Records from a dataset
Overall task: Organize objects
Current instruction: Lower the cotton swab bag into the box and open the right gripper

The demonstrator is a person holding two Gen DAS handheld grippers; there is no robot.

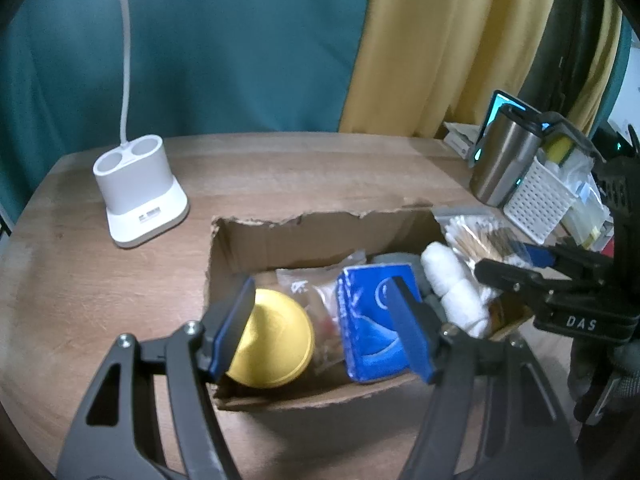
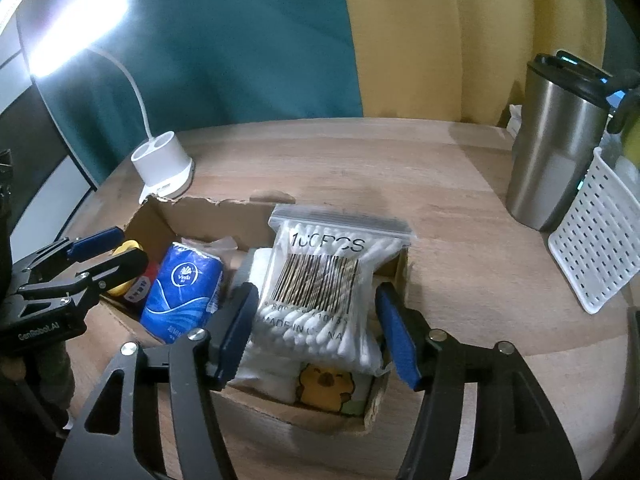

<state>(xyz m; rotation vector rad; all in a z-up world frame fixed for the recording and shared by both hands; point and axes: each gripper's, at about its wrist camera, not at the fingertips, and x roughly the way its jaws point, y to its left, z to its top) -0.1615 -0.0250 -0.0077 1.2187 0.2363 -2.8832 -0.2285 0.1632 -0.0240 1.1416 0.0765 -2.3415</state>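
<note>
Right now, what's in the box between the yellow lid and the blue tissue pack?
A clear plastic packet sits between the yellow lid and the blue tissue pack, inside the cardboard box. The left wrist view shows it.

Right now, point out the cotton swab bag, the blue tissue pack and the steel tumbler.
cotton swab bag (image 2: 320, 280), right wrist view, on its barcode.
blue tissue pack (image 2: 184, 292), right wrist view, on its front face.
steel tumbler (image 2: 552, 152), right wrist view, on its side wall.
</note>
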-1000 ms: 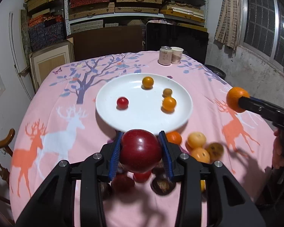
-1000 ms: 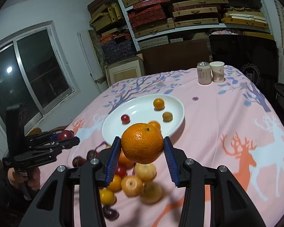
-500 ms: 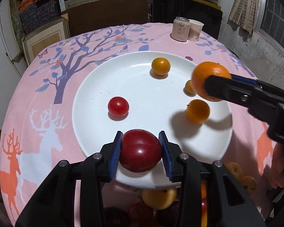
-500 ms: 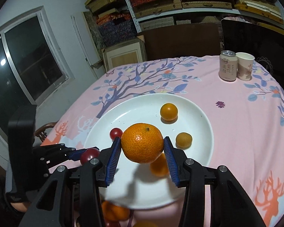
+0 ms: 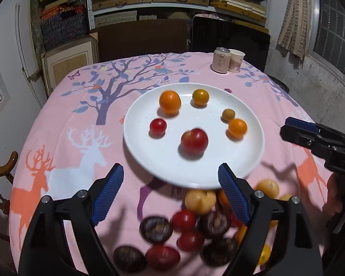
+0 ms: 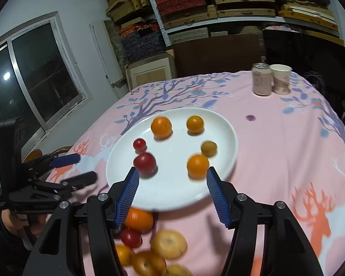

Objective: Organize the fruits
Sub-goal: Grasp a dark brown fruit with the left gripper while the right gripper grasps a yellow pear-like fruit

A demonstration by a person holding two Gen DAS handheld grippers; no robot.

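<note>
A white plate on the pink tablecloth holds several fruits. The dark red plum lies free near its middle. The big orange rests at its far left. My left gripper hovers over the plate's near rim, its jaws opening with nothing between them. My right gripper hangs over the near rim too, jaws opening and empty; it shows at the right edge of the left wrist view. A pile of loose fruit lies under both grippers.
A drink can and a paper cup stand at the table's far side. A wooden chair sits off the left edge. Stacked shelves and a dark chair back rise behind the table. A hand holds the left gripper.
Both grippers have let go: the plum and the big orange now lie on the plate. Both have drawn back toward the plate's near rim with wider jaws.
</note>
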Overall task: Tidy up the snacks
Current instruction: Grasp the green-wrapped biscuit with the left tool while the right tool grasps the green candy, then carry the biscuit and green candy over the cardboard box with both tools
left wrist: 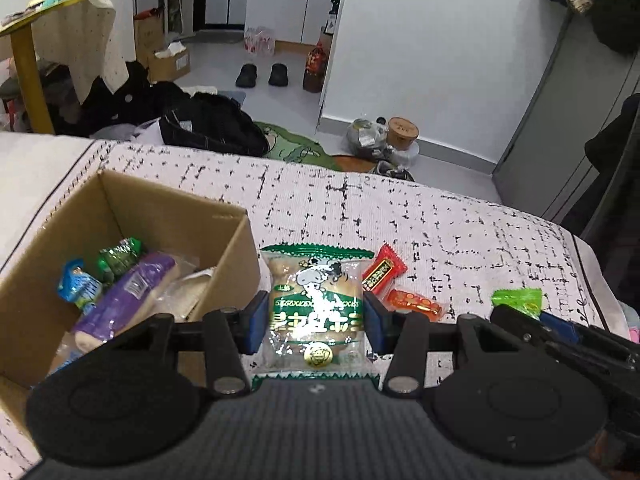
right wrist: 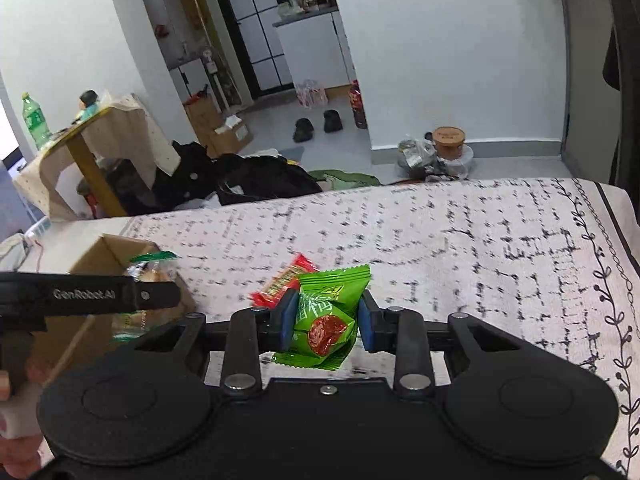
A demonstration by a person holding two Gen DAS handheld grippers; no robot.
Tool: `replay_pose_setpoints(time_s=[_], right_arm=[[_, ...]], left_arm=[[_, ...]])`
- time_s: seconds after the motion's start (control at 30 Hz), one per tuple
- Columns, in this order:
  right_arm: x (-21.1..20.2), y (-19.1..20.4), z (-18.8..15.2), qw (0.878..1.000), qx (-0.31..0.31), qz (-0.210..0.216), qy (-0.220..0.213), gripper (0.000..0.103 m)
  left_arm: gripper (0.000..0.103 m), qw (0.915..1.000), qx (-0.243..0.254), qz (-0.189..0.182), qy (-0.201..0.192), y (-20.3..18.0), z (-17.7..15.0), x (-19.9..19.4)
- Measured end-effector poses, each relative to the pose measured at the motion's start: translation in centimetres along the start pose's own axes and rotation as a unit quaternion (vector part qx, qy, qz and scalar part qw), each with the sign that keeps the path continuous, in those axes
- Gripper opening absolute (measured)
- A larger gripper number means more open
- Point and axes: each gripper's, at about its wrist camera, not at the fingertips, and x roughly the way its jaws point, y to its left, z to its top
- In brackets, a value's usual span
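Observation:
My left gripper (left wrist: 316,320) is shut on a clear bread pack with green print and a cartoon cow (left wrist: 316,304), held just right of the open cardboard box (left wrist: 168,204). The box holds a purple pack (left wrist: 124,300), a blue pack (left wrist: 78,286) and a green pack (left wrist: 120,258). A red candy (left wrist: 384,270) and an orange candy (left wrist: 416,304) lie on the patterned cloth beyond. My right gripper (right wrist: 326,316) is shut on a bright green snack pack (right wrist: 326,320), held above the cloth; it also shows in the left wrist view (left wrist: 518,300). The red candy (right wrist: 284,280) lies behind it.
The patterned cloth (right wrist: 480,248) covers the surface, with its far edge dropping to the floor. Beyond are dark bags (left wrist: 212,124), a side table (left wrist: 28,68), shoes (left wrist: 262,75) and a jar (left wrist: 402,132). The left gripper's arm (right wrist: 88,296) crosses the right wrist view before the box (right wrist: 116,252).

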Motion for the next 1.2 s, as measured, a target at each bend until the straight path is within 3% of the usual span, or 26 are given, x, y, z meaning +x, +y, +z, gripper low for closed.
replay_pose_setpoints(time_s=[0.4, 1.2], right_arm=[[-1.5, 3.5, 1.9, 0.999, 0.004, 0.047, -0.016, 0.031], [-1.6, 9.6, 3.1, 0.994, -0.046, 0.095, -0.02, 0.031]], left_arm=[[0.048, 0.9999, -0.007, -0.002, -0.015, 1.8, -0.1, -3.1], [0.048, 0.9977, -0.037, 0.025, -0.052, 9.0, 1.6, -6.8]])
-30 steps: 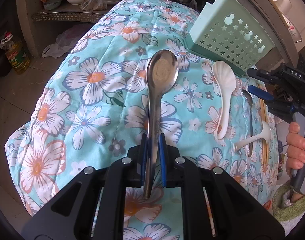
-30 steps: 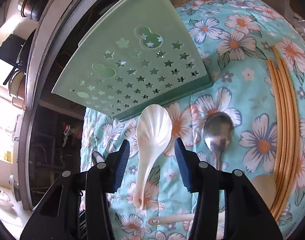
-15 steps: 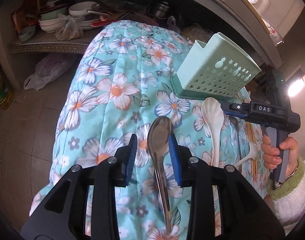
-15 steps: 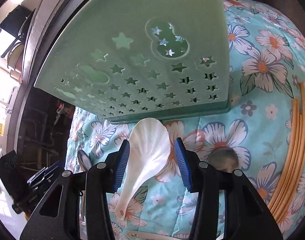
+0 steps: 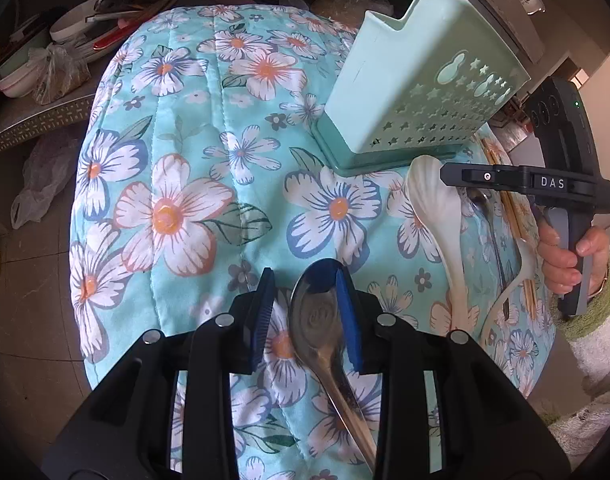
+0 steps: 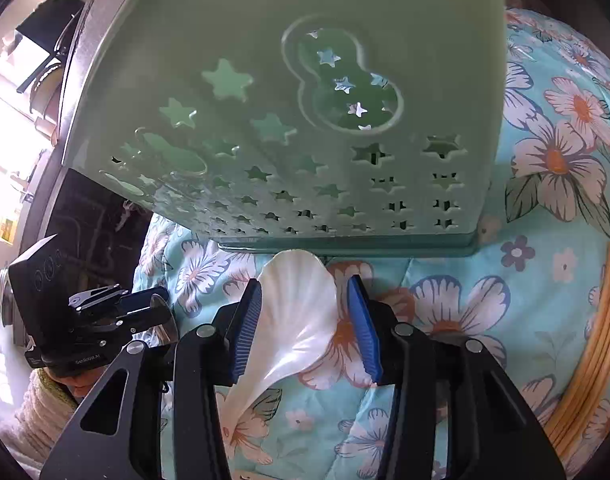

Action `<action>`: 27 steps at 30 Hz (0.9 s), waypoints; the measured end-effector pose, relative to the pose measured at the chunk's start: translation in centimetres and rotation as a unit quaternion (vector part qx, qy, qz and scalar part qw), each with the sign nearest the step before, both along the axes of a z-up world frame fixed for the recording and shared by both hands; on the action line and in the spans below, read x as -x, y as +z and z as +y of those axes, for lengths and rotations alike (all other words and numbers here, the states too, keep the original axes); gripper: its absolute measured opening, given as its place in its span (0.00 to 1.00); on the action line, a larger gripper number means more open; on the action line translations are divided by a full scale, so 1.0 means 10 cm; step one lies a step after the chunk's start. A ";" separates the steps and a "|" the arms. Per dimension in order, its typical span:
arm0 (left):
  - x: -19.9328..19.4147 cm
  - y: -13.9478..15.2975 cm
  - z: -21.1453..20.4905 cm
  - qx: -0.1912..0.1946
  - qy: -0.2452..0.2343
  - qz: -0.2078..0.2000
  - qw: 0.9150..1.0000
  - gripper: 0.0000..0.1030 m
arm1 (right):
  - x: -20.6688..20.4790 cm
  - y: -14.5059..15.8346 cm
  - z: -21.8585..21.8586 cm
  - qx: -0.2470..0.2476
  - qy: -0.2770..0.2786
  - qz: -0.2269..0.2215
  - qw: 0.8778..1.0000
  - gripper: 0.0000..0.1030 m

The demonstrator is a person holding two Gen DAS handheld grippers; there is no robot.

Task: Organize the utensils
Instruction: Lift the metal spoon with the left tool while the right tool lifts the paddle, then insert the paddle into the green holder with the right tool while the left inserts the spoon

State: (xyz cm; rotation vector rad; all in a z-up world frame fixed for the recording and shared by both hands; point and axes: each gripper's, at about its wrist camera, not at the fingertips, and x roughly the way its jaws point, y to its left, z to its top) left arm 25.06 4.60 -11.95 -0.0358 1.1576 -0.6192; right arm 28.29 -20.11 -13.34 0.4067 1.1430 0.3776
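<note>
Both claws gape (right closing): white spoon between pads, bowl toward holder.

Daylight is entering from a window at the far left of the right wrist view, overexposing that corner. The floral cloth is appearing evenly lit and sharp. Fisheye distortion is bending every edge, and black vignetting is darkening the corners. The metal spoon is showing soft glare.
</note>
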 end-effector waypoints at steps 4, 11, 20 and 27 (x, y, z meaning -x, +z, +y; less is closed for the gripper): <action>-0.02 -0.03 0.00 0.003 -0.005 0.007 1.000 0.24 | -0.04 -0.05 0.02 -0.003 0.008 0.004 1.000 0.37; 0.02 -0.04 -0.05 -0.011 -0.003 0.008 1.000 0.11 | -0.09 -0.08 0.11 -0.004 0.023 0.002 1.000 0.21; 0.20 0.11 -0.08 -0.035 0.013 -0.014 0.999 0.02 | 0.01 0.06 0.26 0.004 0.036 -0.018 0.999 0.04; 0.42 0.34 -0.06 -0.062 0.033 -0.045 0.997 0.02 | 0.29 0.52 0.35 0.059 0.037 -0.094 0.993 0.03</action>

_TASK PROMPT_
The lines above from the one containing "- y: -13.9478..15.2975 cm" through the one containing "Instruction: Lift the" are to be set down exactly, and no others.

_RESULT OF THE TASK_
  - y: -13.9478..15.2975 cm
  - z: -21.1453..20.4905 cm
  - qx: -0.1912..0.1946
  - qy: -0.2452..0.2343
  - qz: -0.2078..0.2000
  - qw: 0.9150..1.0000
  - gripper: 0.0000..0.1030 m
arm1 (right):
  - x: -20.6688..20.4790 cm
  - y: -14.5059..15.8346 cm
  - z: -21.8585..21.8586 cm
  - qx: -0.2470..0.2476
  - qy: -0.2770..0.2786
  - qz: -0.2269..0.2215
  - qw: 0.8778..1.0000
  - gripper: 0.0000..0.1030 m

The demonstrator is a person holding two Gen DAS handheld grippers; there is no robot.

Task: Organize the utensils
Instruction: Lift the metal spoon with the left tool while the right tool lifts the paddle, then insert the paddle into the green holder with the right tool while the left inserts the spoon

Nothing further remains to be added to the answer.